All that is needed is every line of the listing below that has "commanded".

Segment Start: EXERCISE MATERIALS

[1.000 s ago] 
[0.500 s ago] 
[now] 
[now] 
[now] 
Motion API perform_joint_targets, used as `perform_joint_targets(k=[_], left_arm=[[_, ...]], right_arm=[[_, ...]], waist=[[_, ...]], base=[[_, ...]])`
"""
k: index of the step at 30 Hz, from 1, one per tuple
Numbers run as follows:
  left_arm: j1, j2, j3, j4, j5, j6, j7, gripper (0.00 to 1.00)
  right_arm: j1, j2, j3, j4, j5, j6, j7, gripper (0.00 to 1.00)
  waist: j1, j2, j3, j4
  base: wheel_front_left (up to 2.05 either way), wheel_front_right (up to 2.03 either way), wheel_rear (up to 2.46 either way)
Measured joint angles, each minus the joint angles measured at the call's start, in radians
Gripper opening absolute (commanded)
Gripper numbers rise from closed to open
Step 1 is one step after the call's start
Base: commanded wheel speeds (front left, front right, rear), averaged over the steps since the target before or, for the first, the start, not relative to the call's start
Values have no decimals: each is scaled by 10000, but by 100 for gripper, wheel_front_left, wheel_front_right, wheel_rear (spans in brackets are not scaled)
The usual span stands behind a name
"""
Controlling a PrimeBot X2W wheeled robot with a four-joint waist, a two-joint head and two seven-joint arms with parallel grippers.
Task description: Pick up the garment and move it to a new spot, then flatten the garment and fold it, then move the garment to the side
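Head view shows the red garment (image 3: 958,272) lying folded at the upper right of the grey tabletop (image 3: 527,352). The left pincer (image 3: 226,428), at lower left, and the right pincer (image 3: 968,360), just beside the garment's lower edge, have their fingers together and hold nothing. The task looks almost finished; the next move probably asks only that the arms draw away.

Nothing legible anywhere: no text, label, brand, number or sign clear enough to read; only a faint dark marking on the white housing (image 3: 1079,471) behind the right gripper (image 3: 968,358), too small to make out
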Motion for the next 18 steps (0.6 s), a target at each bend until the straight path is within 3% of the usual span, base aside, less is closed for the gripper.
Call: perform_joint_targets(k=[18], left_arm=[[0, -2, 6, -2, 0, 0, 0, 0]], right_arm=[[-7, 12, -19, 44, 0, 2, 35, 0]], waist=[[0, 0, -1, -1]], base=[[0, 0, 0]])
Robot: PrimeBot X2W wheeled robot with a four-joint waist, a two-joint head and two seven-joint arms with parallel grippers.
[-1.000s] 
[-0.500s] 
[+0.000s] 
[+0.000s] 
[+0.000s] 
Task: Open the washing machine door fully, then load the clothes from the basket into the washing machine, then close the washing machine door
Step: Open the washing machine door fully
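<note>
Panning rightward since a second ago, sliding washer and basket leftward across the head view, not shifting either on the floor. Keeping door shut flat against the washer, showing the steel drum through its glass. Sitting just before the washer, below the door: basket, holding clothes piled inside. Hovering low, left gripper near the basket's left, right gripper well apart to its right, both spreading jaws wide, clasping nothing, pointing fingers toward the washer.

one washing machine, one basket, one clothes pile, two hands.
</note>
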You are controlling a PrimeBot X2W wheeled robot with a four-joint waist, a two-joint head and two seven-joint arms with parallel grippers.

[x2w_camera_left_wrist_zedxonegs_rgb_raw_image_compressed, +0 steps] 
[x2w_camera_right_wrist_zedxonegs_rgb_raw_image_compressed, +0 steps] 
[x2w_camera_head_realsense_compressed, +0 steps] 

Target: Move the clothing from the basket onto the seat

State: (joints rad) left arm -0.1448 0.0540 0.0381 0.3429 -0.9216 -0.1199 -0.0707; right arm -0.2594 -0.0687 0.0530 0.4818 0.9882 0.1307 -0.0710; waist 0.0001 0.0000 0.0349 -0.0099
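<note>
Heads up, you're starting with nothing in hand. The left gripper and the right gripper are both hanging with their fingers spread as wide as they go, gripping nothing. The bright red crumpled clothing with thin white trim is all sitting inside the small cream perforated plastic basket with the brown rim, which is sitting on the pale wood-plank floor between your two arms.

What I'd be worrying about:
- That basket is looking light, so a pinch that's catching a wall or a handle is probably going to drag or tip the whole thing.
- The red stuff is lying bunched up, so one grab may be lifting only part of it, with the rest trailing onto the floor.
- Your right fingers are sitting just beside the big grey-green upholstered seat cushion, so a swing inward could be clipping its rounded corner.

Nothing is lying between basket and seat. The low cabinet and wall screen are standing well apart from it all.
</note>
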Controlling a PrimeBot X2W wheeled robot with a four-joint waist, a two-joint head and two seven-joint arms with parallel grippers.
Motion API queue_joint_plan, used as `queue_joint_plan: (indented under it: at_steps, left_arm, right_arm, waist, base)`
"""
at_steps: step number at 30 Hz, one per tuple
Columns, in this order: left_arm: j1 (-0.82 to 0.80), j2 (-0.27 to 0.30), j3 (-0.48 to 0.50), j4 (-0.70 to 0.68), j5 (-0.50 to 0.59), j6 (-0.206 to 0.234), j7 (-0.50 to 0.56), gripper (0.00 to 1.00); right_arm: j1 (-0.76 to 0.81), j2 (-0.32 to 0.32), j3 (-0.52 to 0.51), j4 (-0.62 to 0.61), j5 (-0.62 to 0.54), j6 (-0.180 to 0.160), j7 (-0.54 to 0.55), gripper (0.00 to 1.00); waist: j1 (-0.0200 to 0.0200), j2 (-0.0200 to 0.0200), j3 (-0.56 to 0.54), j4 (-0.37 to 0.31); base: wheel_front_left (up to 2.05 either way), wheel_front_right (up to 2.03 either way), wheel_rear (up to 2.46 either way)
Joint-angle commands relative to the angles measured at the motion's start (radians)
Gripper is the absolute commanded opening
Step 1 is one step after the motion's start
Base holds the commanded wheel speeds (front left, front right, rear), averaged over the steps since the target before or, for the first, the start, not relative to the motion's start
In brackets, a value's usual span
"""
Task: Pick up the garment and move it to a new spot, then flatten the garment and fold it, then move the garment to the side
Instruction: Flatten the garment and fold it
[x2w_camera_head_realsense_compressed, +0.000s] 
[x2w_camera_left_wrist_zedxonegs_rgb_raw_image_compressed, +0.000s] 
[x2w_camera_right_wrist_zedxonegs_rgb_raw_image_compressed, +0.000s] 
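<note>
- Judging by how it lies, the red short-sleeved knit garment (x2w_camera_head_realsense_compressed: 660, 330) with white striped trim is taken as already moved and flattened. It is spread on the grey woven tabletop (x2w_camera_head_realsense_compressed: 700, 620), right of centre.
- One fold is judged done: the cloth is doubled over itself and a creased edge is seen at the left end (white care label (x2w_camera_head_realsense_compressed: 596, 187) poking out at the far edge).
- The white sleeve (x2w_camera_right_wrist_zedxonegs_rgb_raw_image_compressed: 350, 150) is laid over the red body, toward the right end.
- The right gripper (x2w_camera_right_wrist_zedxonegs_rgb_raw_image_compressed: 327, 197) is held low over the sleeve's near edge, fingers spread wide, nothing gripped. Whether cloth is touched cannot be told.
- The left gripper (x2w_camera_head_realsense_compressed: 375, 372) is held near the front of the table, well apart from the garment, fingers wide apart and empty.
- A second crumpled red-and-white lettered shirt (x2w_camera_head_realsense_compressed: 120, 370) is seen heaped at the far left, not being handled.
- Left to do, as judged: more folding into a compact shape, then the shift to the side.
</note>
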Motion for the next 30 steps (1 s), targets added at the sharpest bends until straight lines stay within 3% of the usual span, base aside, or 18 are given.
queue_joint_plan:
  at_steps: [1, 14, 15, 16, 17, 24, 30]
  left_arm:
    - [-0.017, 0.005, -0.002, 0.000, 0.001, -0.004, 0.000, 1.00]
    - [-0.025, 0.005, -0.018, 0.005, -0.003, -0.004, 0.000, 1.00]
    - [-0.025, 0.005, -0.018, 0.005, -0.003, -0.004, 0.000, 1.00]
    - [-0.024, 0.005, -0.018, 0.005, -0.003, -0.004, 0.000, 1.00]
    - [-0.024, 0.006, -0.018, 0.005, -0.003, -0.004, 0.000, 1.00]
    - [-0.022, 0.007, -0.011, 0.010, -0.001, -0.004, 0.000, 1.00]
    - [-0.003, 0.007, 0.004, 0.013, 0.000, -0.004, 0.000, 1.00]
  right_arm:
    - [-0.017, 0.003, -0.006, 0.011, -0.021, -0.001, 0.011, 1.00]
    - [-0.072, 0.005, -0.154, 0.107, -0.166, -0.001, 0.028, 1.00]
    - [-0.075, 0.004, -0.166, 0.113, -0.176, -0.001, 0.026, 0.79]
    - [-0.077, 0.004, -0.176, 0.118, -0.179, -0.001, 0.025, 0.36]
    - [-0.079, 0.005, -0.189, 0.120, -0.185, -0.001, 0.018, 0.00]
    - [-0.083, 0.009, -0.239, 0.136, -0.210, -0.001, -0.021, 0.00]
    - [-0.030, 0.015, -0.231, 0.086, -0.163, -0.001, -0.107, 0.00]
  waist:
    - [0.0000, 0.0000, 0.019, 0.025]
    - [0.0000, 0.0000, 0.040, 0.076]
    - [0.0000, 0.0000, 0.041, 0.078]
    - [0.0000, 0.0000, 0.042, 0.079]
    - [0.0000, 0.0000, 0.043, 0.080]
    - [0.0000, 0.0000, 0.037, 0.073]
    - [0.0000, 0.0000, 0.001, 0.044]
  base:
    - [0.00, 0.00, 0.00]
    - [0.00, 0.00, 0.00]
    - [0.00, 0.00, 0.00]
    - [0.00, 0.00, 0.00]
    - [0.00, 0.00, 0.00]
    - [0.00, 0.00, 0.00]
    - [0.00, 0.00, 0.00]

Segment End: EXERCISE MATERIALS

- _SOLUTION_
Gripper opening absolute (commanded)
Base: commanded wheel speeds (front left, front right, rear), averaged over the steps since the target before or, for the first, the start, not relative to the call's start
Gripper is the absolute commanded opening
Base holds the commanded wheel speeds (front left, front right, rear), averaged over the steps since the target before or, for the first, the start, not relative to the motion's start

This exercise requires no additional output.